These properties are often headlined as important features of waterproofing membranes:
a) tensile strength
b) elongation at break
How relevant are these properties for waterproofing performance?
In order to answer these questions, it is necessary to first look at these definitions:
Elastic Deformation and Elastic Limit
An elastic material deforms when a force is applied to it. So long as the deformation stays within the elastic limit, the material will revert to its original shape when the force is removed.
Many waterproofing materials which are described as elastic do not show perfect elastic behaviour i.e the recovery is not 100 % after the force is removed.
A plastic material also deforms when a force is applied to it. However, when the force is removed the material will not recover its original shape.
Many plastic materials used for waterproofing exhibit a small recovery but not enough to justify calling them elastic.
Elastic materials which are stretched beyond the elastic limit but before the breaking point will deform plastically i.e. with little or no recovery.
Young’s Modulus of Elasticity, E
Young's modulus measures the stiffness of elastic materials or the force needed to deform an object along an axis when the force is applied along that axis; it is measured as the ratio of stress to strain (change in length over the original length).
Comparing two materials with differing E values, the material with lower modulus requires less force to elongate it by a defined amount. In other words, and this is relevant for assessing waterproofing membranes, the material with higher modulus is stressed more for the same elongation compared to a lower modulus material.
a) How important is the tensile strength?
For fully-adhered membranes, consider the stresses imposed on it when the supporting substrate moves due to, for example, settlement or temperature changes. Under these circumstances, the membrane’s tensile strength is irrelevant because its function is not to restrain the movement (it cannot, in any case), but to deform and accommodate the movement without suffering functional damage.
Comparing two materials installed on the same structure:
(i) The membrane with a lower tensile strength and lower E modulus may well fulfill this function and retain its waterproofing integrity so long as the movement is within its deformation limit,
(ii) The other material, on the other hand, with a higher tensile strength and higher modulus (stiffer) may fracture because the elevated stress needed to deform it exceeds its tensile strength. Or, if the built-up tensile stresses overcome its adhesion strength, it will delaminate, allowing the lateral migration of water between the membrane and the substrate in case of leaks thus compromising its waterproofing performance.

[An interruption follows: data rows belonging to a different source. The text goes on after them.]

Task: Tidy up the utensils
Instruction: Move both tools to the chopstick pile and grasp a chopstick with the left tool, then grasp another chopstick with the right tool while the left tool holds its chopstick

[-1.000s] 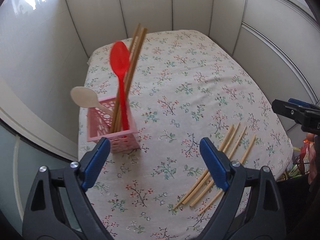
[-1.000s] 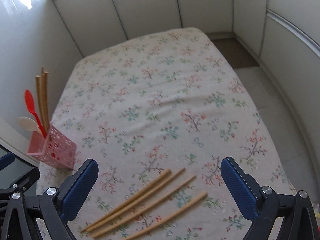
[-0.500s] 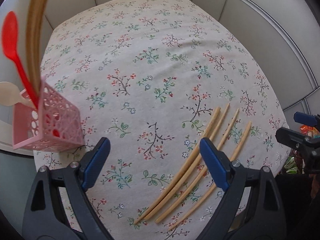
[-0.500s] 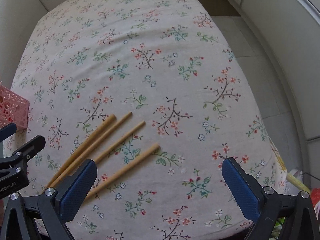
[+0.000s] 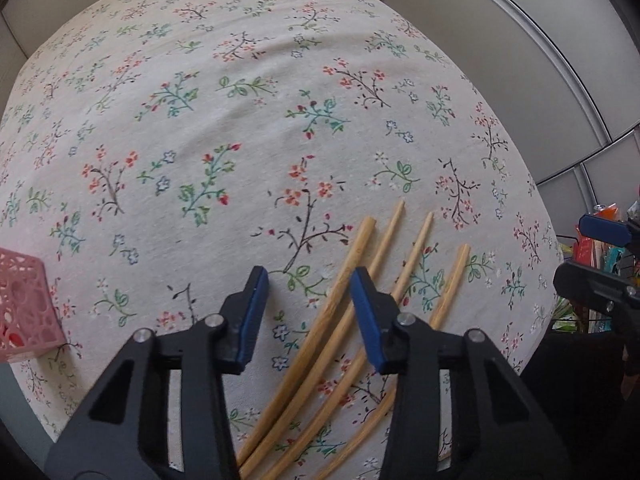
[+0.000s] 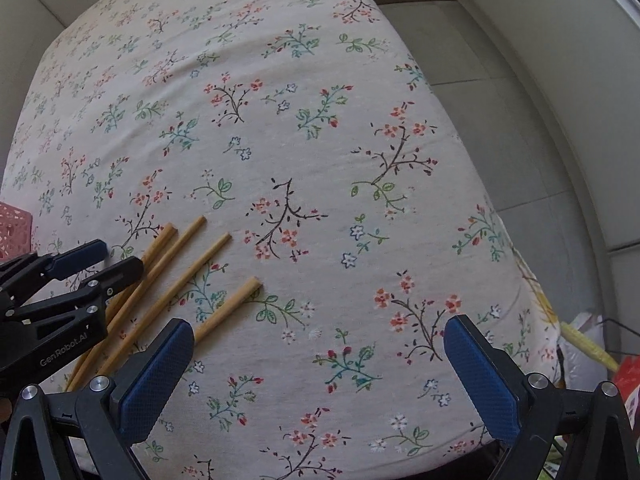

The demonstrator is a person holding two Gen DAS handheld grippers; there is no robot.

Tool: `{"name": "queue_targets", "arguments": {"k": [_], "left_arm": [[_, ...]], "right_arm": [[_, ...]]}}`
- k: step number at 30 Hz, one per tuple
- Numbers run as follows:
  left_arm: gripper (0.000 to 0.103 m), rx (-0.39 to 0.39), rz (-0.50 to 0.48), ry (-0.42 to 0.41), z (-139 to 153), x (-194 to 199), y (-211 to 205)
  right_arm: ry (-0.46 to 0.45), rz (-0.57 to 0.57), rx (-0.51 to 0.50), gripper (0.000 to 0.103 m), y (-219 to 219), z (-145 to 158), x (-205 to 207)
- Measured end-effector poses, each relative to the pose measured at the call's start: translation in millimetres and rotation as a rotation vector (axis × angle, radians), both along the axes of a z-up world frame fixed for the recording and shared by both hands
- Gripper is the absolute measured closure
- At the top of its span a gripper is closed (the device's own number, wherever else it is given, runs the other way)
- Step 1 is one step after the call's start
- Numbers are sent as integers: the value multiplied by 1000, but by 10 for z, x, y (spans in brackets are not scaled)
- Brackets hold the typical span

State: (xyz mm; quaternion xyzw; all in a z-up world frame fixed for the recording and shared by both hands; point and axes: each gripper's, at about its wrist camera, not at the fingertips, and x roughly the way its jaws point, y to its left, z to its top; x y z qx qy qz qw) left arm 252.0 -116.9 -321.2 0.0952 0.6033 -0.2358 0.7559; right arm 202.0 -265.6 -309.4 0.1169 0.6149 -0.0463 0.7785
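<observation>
Left and right wrist views, both looking steeply down. Four slender tan wooden chopsticks lie fanned on the table under its floral-print cloth, lower centre-right of the left view, lower left of the right view. My left gripper hangs over them, its blue-padded fingers closing; the leftmost stick runs up between them, the pads not yet pressing it, as far as I can tell. My right gripper has its fingers spread wide with only cloth between them, the nearest stick just beside its left pad. A corner of the pink perforated plastic basket shows at the left edge of the left view.

Step in hand, as I judge it: pinching the first stick for the basket. To do it well, I should settle the pads square across one stick only, near its middle, keeping clear of its close neighbour, then lift straight before tilting, so that the rest are not dragged along.
</observation>
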Motion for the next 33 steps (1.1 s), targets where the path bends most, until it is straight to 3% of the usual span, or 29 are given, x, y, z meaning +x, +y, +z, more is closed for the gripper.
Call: {"name": "queue_targets", "arguments": {"k": [6,11,13,24,28,33], "left_arm": [[75,-11,-63,-7,-6,-1,-179],[79,28,-104,-38,-37,10,-355],[92,67,-99,-57,-57,28,-414],[94,100,3,-59,37,85,-85],[95,99,18,-74,123,27,139],[95,95,36,-82,194,-61,335]], "right_arm": [[11,-13,3,1,-51,-33,8],[17,-27,3,1,-73,-59,12],[23,-32,10,1,-76,-83,18],[93,-75,117,1,33,-353,150],[99,-66,106,1,177,-435,214],[89,-54,66,14,359,-504,255]]}}
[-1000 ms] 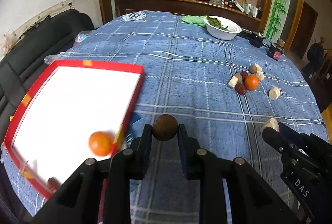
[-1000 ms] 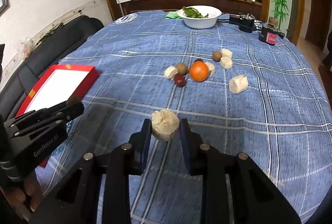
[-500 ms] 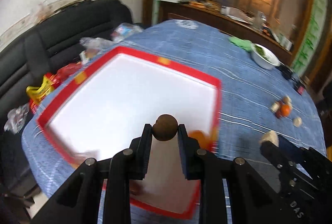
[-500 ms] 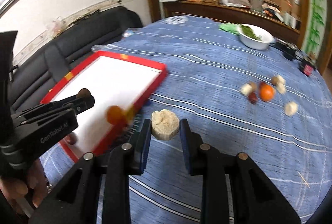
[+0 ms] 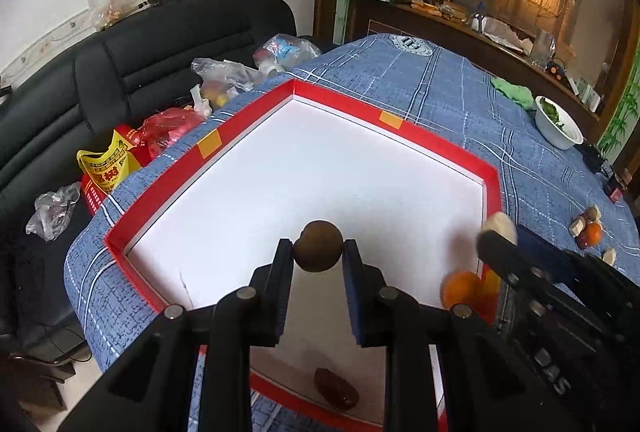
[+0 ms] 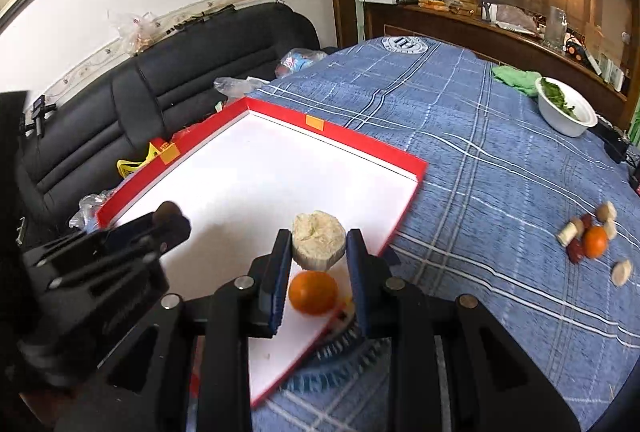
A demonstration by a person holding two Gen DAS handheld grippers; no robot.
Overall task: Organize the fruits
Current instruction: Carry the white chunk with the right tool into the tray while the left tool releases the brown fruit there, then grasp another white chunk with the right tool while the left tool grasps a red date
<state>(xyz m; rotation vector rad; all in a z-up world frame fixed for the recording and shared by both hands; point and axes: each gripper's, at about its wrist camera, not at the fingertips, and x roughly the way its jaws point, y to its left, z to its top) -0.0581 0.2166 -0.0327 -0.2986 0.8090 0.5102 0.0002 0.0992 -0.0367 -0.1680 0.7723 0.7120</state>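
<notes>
My left gripper [image 5: 319, 252] is shut on a round brown fruit [image 5: 319, 246] and holds it above the white floor of the red-rimmed tray [image 5: 352, 112]. My right gripper [image 6: 319, 252] is shut on a pale cream chunk [image 6: 318, 240] and holds it over the tray's right part [image 6: 360, 148]. An orange [image 6: 313, 292] lies in the tray under the right gripper; it also shows in the left wrist view [image 5: 462, 288]. A dark red date [image 5: 335, 394] lies in the tray's near corner. Each gripper shows in the other's view.
A pile of loose fruit with an orange [image 6: 595, 241] and pale chunks lies on the blue checked cloth at the right. A white bowl of greens [image 6: 566, 112] stands at the back. A black sofa [image 5: 140, 64] with plastic bags lies left of the table.
Both grippers have swung left from over the cloth to over the tray, each still holding its piece. The loose fruit pile now lies far to the right.
</notes>
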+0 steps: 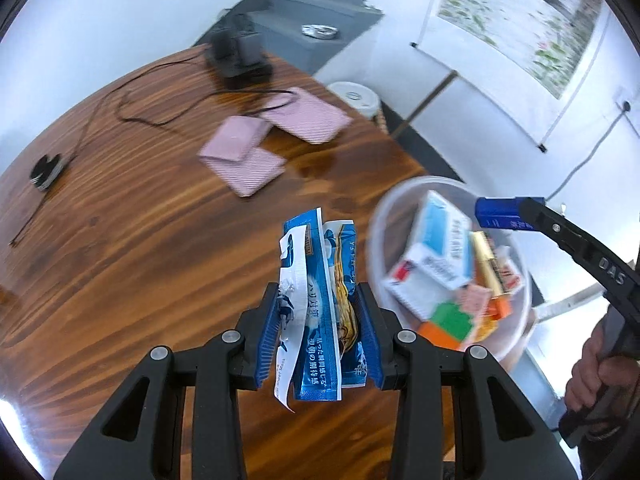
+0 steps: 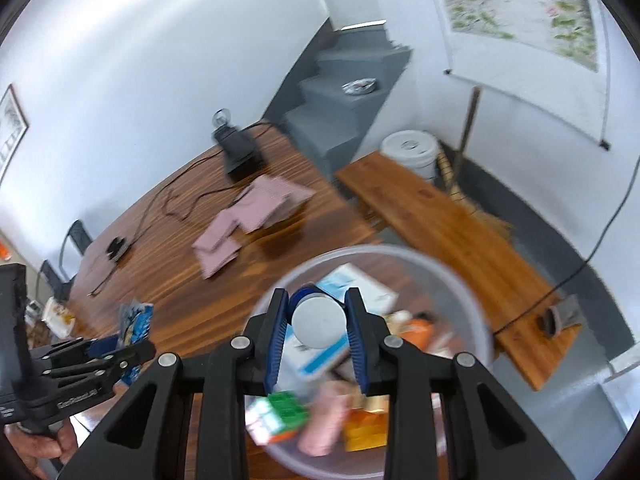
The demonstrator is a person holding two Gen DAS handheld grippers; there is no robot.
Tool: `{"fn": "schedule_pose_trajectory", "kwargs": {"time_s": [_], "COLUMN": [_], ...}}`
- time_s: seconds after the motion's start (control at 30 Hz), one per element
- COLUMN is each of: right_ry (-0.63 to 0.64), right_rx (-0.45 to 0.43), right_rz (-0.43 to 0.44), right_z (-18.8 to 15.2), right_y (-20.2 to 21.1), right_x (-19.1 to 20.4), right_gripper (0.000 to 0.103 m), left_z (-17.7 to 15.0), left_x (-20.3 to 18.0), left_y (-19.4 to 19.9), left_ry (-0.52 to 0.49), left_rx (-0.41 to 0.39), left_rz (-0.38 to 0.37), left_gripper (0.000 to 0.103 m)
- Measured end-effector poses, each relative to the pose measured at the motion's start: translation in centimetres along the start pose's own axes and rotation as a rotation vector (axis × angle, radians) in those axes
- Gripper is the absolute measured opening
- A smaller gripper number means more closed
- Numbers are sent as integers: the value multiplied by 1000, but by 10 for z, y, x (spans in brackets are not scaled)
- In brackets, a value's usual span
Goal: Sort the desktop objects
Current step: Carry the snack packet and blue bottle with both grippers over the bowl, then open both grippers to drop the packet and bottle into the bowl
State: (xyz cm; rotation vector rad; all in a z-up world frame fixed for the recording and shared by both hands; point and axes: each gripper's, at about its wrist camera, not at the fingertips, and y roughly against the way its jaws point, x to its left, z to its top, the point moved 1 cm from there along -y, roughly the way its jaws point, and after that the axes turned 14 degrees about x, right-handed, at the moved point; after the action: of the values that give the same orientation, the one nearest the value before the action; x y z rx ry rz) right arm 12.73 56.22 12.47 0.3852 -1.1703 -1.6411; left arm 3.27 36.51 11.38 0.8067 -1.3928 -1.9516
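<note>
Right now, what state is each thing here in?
Left gripper: shut on blue snack packets, held above the table.
Right gripper: shut on a grey-capped cylinder.
Clear round plastic tub: open, part-filled with boxes.
Pink striped cloths: folded, lying on brown wooden table.

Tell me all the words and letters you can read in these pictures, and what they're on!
"OAS": right gripper, on its black arm.
Blue snack packets in the left gripper: Asian characters, too warped to read surely.
Boxes in the clear bowl: print too blurred.
Left gripper's black body, seen in the right wrist view: white lettering, too blurred.
</note>
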Motion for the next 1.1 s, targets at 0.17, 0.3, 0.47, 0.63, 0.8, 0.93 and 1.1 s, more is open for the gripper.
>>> {"fn": "schedule_pose_trajectory", "kwargs": {"time_s": [0.17, 0.3, 0.47, 0.63, 0.8, 0.93, 1.1], "right_ry": [-16, -27, -25, 8, 61, 85, 131], "right_rx": [-10, 3, 22, 53, 72, 89, 122], "right_rz": [-48, -69, -71, -53, -57, -50, -35], "right_z": [2, 3, 2, -3, -7, -9, -14], "right_y": [2, -5, -13, -24, -32, -34, -35], "right_x": [-32, -52, -69, -70, -65, -65, -64], "right_gripper": [32, 32, 32, 32, 32, 32, 32], "left_z": [9, 16, 21, 23, 25, 25, 22], "left_x": [-34, -61, -85, -104, -116, -119, -127], "left_y": [-9, -13, -19, -29, -42, -53, -55], "left_ry": [-44, -85, -124, -153, -175, -184, -219], "left_rx": [11, 13, 25, 44, 64, 84, 98], "left_rz": [-48, -75, -120, -154, -147, -145, -159], "left_gripper": [40, 40, 40, 40, 40, 40, 40]}}
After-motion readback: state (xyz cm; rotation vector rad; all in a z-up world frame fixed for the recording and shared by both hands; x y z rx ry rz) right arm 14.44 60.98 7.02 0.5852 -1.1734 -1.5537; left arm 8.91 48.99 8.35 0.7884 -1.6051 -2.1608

In general, tensile strength is important during handling and installation of pre-formed membranes and for loose-laid or mechanically-fixed membranes.
b) How important is the elongation value?
The ability of waterproofing membranes to stretch and elongate under stress is undoubtedly important in applications where the substrate is subjected to movement such as on roof slabs. However, the elongation value, taken in isolation, is often misleading.
Superficially, a material with 800 % ultimate elongation looks far superior to another with 300 % elongation. But conside
r these points:
Very high elongation values are usually achieved by materials with plastic deformation behaviour or elastic materials which have been stretched beyond their elastic limits. This raises two concerns-
(i) Over the expected s
ervice life of the waterproofing membrane, stress cycles in the support structure are repeated countless times. Therefore, plastic elongation with little or no recovery does not measure the membrane’s performance durability;
(ii) Elongation is achieved at the expense of the membrane thinning out. For materials subjected to very high elongation, this thinning effect would have stretched it way past its useful thickness well before breakage occurs.
In view of the above, waterproofing membranes are often reinforced with fabrics; these are built-in for preformed sheets and added during installation for liquid-applied membranes. They serve to add elasticity (recovery property) and/or restrict the elongation within useful limits.
Therefore, for a waterproofing membrane applied on structures subject to movement stresses, the elongation value on its own is not sufficient for assessing its fitness for purpose. The important performance property to look for is its dynamic crack-bridging or crack-cycling capability, tested to recognised standards eg EN 1062-7. This test measures the membrane’s ability to elongate and recover over repeated cycles, simulating conditions you would expect the membrane to undergo during its service life.
(Reference must be made to the manufacturer’s technical data sheet for instructions on use of particular products.)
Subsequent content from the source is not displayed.